We can see that arch needs to be a generator. Let's try to make a function to help us with specifically his library

def create_timm_body(arch:str, pretrained=True, cut=None, n_in=3):
    "Creates a body from any model in the `timm` library."
    model = create_model(arch, pretrained=pretrained, num_classes=0, global_pool='')
    _update_first_layer(model, n_in, pretrained)
    if cut is None:
        ll = list(enumerate(model.children()))
        cut = next(i for i,o in reversed(ll) if has_pool_type(o))
    if isinstance(cut, int): return nn.Sequential(*list(model.children())[:cut])
    elif callable(cut): return cut(model)
    else: raise NamedError("cut must be either integer or function")

Let's try it out!

body = create_timm_body('efficientnet_b3a', pretrained=True)
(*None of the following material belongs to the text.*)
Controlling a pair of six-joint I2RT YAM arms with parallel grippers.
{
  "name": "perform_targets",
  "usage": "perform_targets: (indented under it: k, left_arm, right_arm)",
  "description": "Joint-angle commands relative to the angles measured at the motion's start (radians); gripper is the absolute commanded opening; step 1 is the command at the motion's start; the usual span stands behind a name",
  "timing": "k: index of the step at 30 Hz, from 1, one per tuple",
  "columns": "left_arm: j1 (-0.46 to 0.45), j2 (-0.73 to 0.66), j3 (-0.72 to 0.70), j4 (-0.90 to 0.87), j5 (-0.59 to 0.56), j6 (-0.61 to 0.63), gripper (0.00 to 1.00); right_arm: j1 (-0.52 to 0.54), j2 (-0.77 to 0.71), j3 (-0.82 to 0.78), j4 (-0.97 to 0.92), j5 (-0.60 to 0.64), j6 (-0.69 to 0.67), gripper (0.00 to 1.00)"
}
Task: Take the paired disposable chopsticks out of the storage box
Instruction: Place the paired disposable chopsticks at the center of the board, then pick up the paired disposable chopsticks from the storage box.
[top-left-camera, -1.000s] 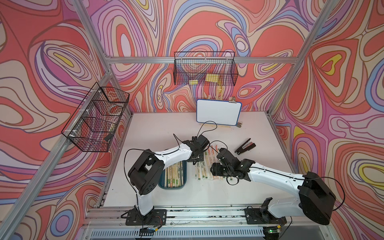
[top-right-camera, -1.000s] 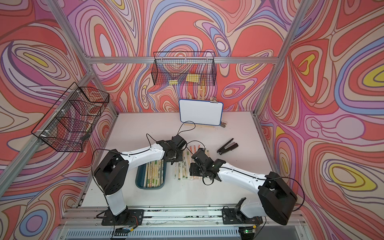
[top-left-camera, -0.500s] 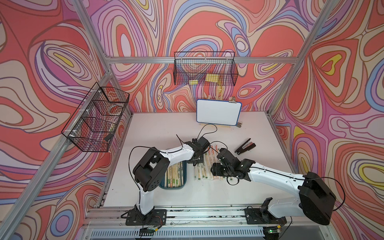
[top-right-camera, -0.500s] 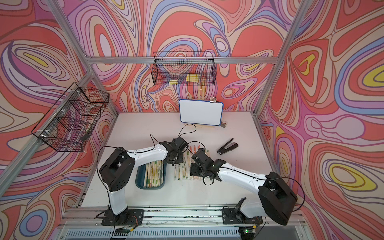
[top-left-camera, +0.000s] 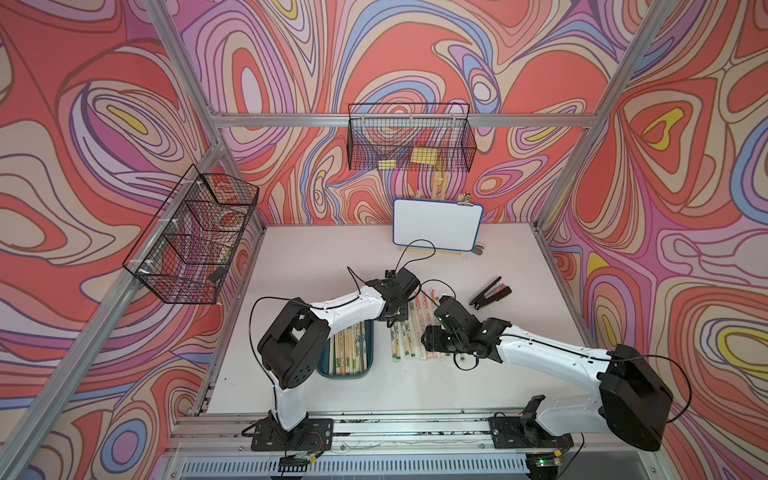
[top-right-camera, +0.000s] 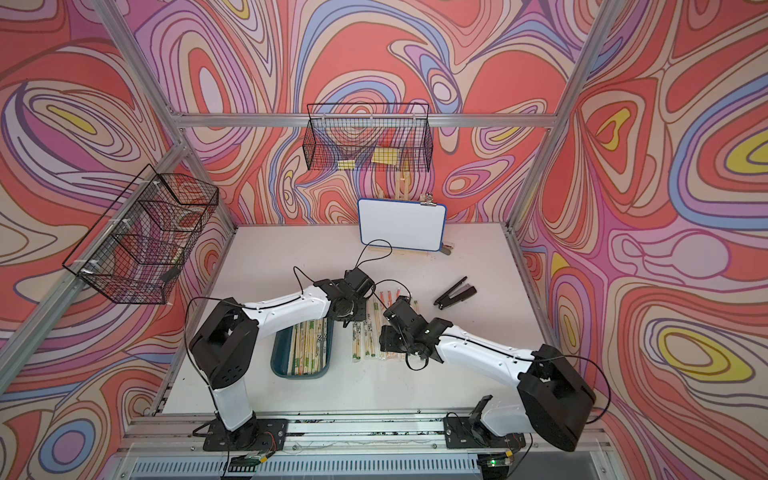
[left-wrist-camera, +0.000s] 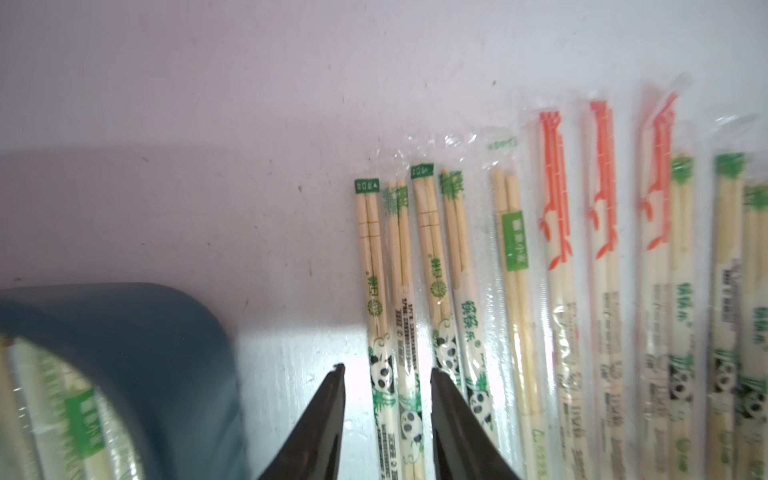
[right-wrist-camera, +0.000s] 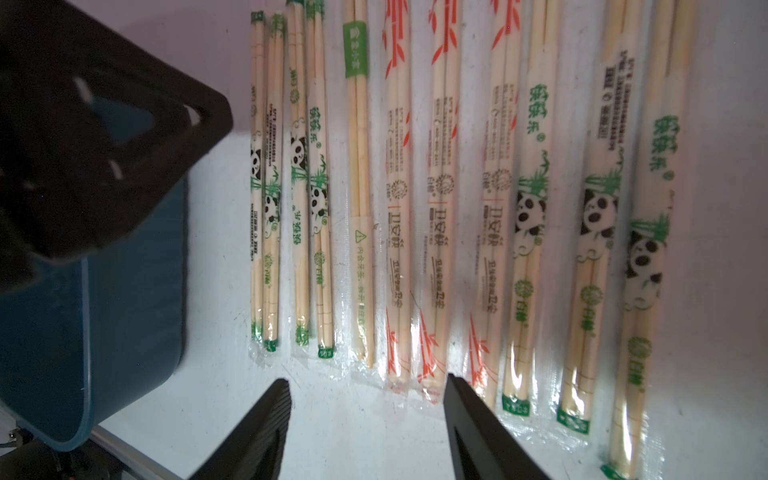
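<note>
Left hand (left-wrist-camera: 386, 370) has parted, straddling pale, panda-printed, clear-sleeved chopsticks (left-wrist-camera: 371, 249).

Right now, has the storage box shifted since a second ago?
No. The storage box sits just as far from the front rail as before.

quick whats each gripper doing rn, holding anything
left gripper: open, fingertips either side of a sleeved chopstick pair, not gripping it.
right gripper: open, empty.
</note>
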Motion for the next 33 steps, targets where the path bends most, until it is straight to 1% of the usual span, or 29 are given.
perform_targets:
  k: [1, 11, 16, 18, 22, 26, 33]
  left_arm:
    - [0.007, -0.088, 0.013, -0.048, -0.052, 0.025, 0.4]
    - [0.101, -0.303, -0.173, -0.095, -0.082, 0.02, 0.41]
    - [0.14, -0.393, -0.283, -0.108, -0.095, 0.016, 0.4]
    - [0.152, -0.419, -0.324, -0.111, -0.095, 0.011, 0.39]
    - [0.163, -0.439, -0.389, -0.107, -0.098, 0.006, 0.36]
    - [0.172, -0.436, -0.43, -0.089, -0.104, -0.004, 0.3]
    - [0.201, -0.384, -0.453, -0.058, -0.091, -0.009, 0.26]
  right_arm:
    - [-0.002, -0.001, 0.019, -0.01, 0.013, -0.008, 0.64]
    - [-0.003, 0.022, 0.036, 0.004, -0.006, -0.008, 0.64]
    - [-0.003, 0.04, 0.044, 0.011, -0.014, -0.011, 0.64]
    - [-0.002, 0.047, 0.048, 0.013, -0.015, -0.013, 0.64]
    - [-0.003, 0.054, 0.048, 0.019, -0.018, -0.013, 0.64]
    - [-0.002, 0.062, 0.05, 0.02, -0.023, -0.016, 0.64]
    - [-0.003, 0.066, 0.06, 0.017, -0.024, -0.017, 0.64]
Now we can see that we have seven seperate groups

But we've popped off the last layers we need! Let's move onto our head of the model. We know the input should be 3072 (we can see this in the last linear layer of the original model). We need it 2x it because of our AdaptiveConcatPooling We want it to have an output to our classes. But what if we dont' know that?
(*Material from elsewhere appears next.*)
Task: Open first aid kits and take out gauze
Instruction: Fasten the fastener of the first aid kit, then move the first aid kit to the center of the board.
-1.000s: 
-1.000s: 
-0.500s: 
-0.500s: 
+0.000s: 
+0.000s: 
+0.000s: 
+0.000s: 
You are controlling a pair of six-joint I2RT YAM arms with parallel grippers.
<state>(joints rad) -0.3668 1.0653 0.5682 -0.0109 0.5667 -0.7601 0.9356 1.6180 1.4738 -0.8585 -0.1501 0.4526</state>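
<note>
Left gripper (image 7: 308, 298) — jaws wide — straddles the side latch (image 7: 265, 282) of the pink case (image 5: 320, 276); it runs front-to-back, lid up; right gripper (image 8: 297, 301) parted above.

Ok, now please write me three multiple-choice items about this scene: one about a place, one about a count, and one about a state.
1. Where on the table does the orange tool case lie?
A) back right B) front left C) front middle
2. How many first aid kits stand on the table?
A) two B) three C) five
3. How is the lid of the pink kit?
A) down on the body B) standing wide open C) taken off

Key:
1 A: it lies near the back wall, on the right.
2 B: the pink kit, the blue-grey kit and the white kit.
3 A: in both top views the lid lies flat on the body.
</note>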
nf = num_features_model(nn.Sequential(*body.children())); nf
head = create_head(nf, dls.c)
  (0): AdaptiveConcatPool2d(
    (ap): AdaptiveAvgPool2d(output_size=1)
    (mp): AdaptiveMaxPool2d(output_size=1)
  (1): Flatten(full=False)
  (2): BatchNorm1d(3072, eps=1e-05, momentum=0.1, affine=True, track_running_stats=True)
  (3): Dropout(p=0.25, inplace=False)
  (4): Linear(in_features=3072, out_features=512, bias=False)
  (5): ReLU(inplace=True)
  (6): BatchNorm1d(512, eps=1e-05, momentum=0.1, affine=True, track_running_stats=True)
  (7): Dropout(p=0.5, inplace=False)
  (8): Linear(in_features=512, out_features=37, bias=False)

Now finally we need to wrap it together

model = nn.Sequential(body, head)

And then we initialize our new head of our model

apply_init(model[1], nn.init.kaiming_normal_)

Now we have our two layer-long model! What's next?


Let's try making a Learner

learn = Learner(dls, model, loss_func=LabelSmoothingCrossEntropy())
Optimizer used: <function Adam at 0x7f8f350cfc80>
Loss function: LabelSmoothingCrossEntropy()

  - TrainEvalCallback
  - Recorder
  - ProgressCallback

Oh no! It isn't frozen, what do we do? We never split the model! Since we have it set to where model[0] is the first group and model[1] is the second group, we can use the default_split splitter. Let's try again

learn = Learner(dls, model, loss_func=LabelSmoothingCrossEntropy(), 
                splitter=default_split, metrics=error_rate)
That looks much better. Let's train!

learn.fit_one_cycle(5, slice(3e-2))
epoch train_loss valid_loss error_rate time
0 1.935569 1.548306 0.198917 00:38
1 1.360869 1.022956 0.100135 00:37
2 1.070680 0.958684 0.085250 00:37
3 0.941763 0.930160 0.080514 00:37
4 0.876002 0.905405 0.071719 00:37

Then we can unfreeze it and train a little more

learn.fit_one_cycle(5, 1e-4)
epoch train_loss valid_loss error_rate time
0 0.856545 0.891247 0.066306 00:50
1 0.835565 0.874920 0.054804 00:50
2 0.801183 0.863947 0.051421 00:50
3 0.779860 0.863559 0.056157 00:50
4 0.772397 0.860884 0.052774 00:50

One of the hardest parts about training the EfficientNet models is figuring out how to find the right learning rate that won't break everything, so choose cautiously and always a bit lower than what you may want to use after unfreezing

We barely under-matched our Resnet34, but we're using a model that is 57% the size of the Resnet34!

Pretrained PKL File

Let's say we have a different situation:

  • No "pretrained=True"
  • Have downloaded weights

  • Possible scenarios:

    • Experimenting with a model
    • Transfer learning twice

How do we do it? Let's take our Cats and Dogs model and train ImageWoof off of it

path = untar_data(URLs.IMAGEWOOF)
tfms = [[PILImage.create], [parent_label, Categorize()]]
item_tfms = [ToTensor(), Resize(128)]
batch_tfms = [FlipItem(), RandomResizedCrop(128, min_scale=0.35),
              IntToFloatTensor(), Normalize.from_stats(*imagenet_stats)]
items = get_image_files(path)
split_idx = GrandparentSplitter(valid_name='val')(items)
dsets = Datasets(items, tfms, splits=split_idx)
dls = dsets.dataloaders(after_item=item_tfms, after_batch=batch_tfms, bs=64)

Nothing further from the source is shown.